Problem requirements: Give again, word for word, each line of the data from the first through the one containing "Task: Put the". Pictures stay out.

=-=-=-=-=

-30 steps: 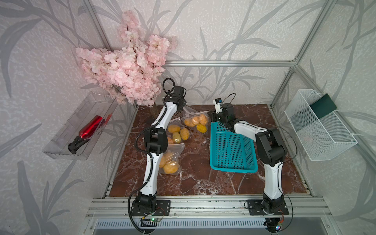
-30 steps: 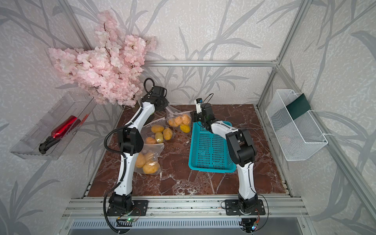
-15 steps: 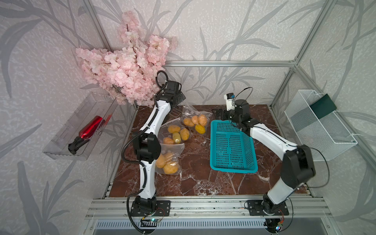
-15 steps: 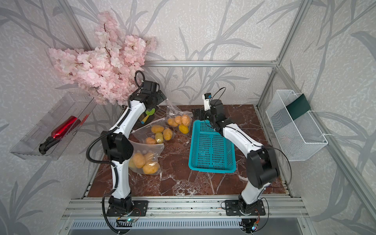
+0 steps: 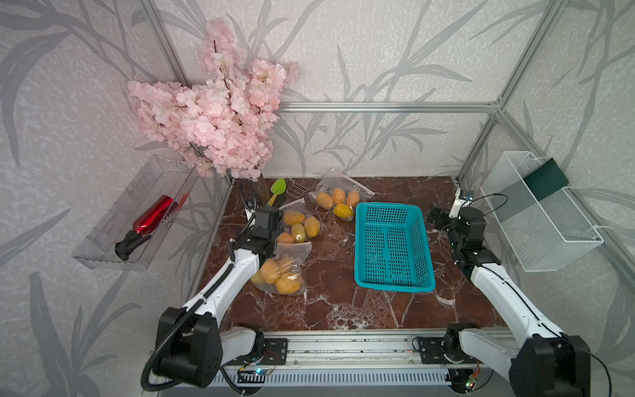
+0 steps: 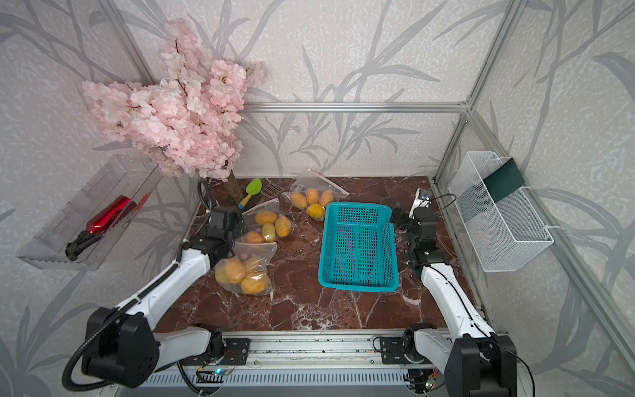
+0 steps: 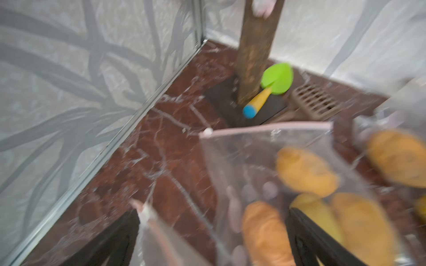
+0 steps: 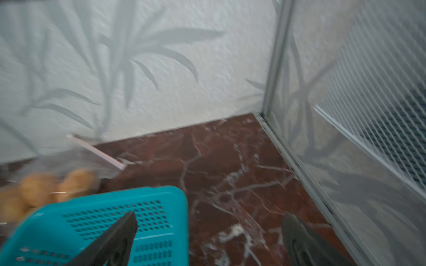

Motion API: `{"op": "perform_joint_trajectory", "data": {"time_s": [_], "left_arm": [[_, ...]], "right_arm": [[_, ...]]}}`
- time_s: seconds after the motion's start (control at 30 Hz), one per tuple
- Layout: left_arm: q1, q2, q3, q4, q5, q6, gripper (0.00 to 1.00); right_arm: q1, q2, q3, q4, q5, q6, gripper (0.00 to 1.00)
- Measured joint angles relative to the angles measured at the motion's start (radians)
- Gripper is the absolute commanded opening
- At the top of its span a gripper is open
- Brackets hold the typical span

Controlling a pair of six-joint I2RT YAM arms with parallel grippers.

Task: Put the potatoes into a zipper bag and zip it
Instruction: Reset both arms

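On the left half of the brown marble desk [image 5: 343, 309], the potatoes [image 5: 338, 201] lie in three clear zipper bags set in a loose row from back to front. The far bag [image 5: 343, 187] sits near the back wall with four potatoes, the yellowest just beside the far left corner of the teal basket [image 5: 395, 287]. The middle bag [image 6: 275, 206] holds four more. The near bag [image 5: 295, 254] holds several larger tan ones bunched at its front end. The wrist views are too blurred to tell whether each pink zipper strip is fully closed. All the potatoes are in the bags, and the basket stands right of centre.

The left end effector [image 7: 213, 210] hangs over the left edge of the middle bag, close to the near bag's top. Its fingers [image 7: 110, 241] are spread wide and grip nothing. The right end effector [image 8: 211, 215] is just off the basket's far right corner, over bare desk. It is likewise fully spread and holds nothing.

In the back left corner stand a pink blossom branch [image 5: 220, 117], a green toy shovel [image 5: 277, 190] and a brown grate [image 5: 297, 189]. A clear wall tray [image 5: 103, 254] on the left holds a red bottle [image 5: 151, 220]. A white wire rack [image 5: 543, 233] hangs on the right wall.
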Motion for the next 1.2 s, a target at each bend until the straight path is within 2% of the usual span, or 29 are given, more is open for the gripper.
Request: {"op": "perform_joint_trajectory", "data": {"time_s": [0.1,0.23,0.37,0.6,0.87,0.97,1.1,1.2], "left_arm": [[0.0,-0.069,-0.159,0.122,-0.121,0.068,1.0],[0.001,-0.076,-0.238,0.252,-0.212,0.119,1.0],[0.002,0.0,-0.238,0.365,-0.262,0.123,1.0],[0.011,0.201,-0.238,0.544,-0.304,0.143,1.0],[0.019,0.267,-0.238,0.739,-0.238,0.261,1.0],[0.05,0.316,-0.27,0.9,-0.151,0.305,0.99],[0.118,0.321,-0.277,0.915,-0.002,0.318,0.99],[0.143,0.321,-0.276,0.918,0.064,0.318,0.99]], "right_arm": [[-0.002,0.051,-0.082,0.012,0.086,-0.005,0.99],[-0.002,0.081,-0.163,0.082,0.138,-0.008,0.99],[-0.003,0.145,-0.204,0.244,0.162,0.014,0.99],[-0.003,0.262,-0.209,0.458,0.098,0.026,0.99],[0.007,0.319,-0.24,0.636,-0.026,-0.048,0.99],[0.027,0.338,-0.27,0.684,-0.075,-0.09,0.99],[0.034,0.405,-0.305,0.869,-0.182,-0.148,0.99],[0.037,0.411,-0.328,0.909,-0.183,-0.159,0.99]]}}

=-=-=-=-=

Exercise solution:
-30 steps: 
-30 steps: 
-15 steps: 
-15 steps: 
+0 steps: 
+0 steps: 
+0 steps: 
+0 steps: 

Motion API: `{"op": "perform_joint_trajectory", "data": {"time_s": [_], "left_arm": [[_, ...]], "right_arm": [[_, ...]]}}`
- time_s: seconds after the motion's start (control at 30 Hz), one per tuple
- Layout: left_arm: q1, q2, q3, q4, q5, q6, gripper (0.00 to 1.00); right_arm: q1, q2, q3, q4, q5, q6, gripper (0.00 to 1.00)
- Measured joint angles relative to the angles measured at the motion's start (radians)
- Gripper is the absolute commanded opening
- At the top of its span a gripper is open
- Brackets hold the typical span

Controlling a pair of six-joint I2RT YAM arms with parallel grippers.

Task: Put the potatoes into a zipper bag and zip it

The requested output has now been given in full.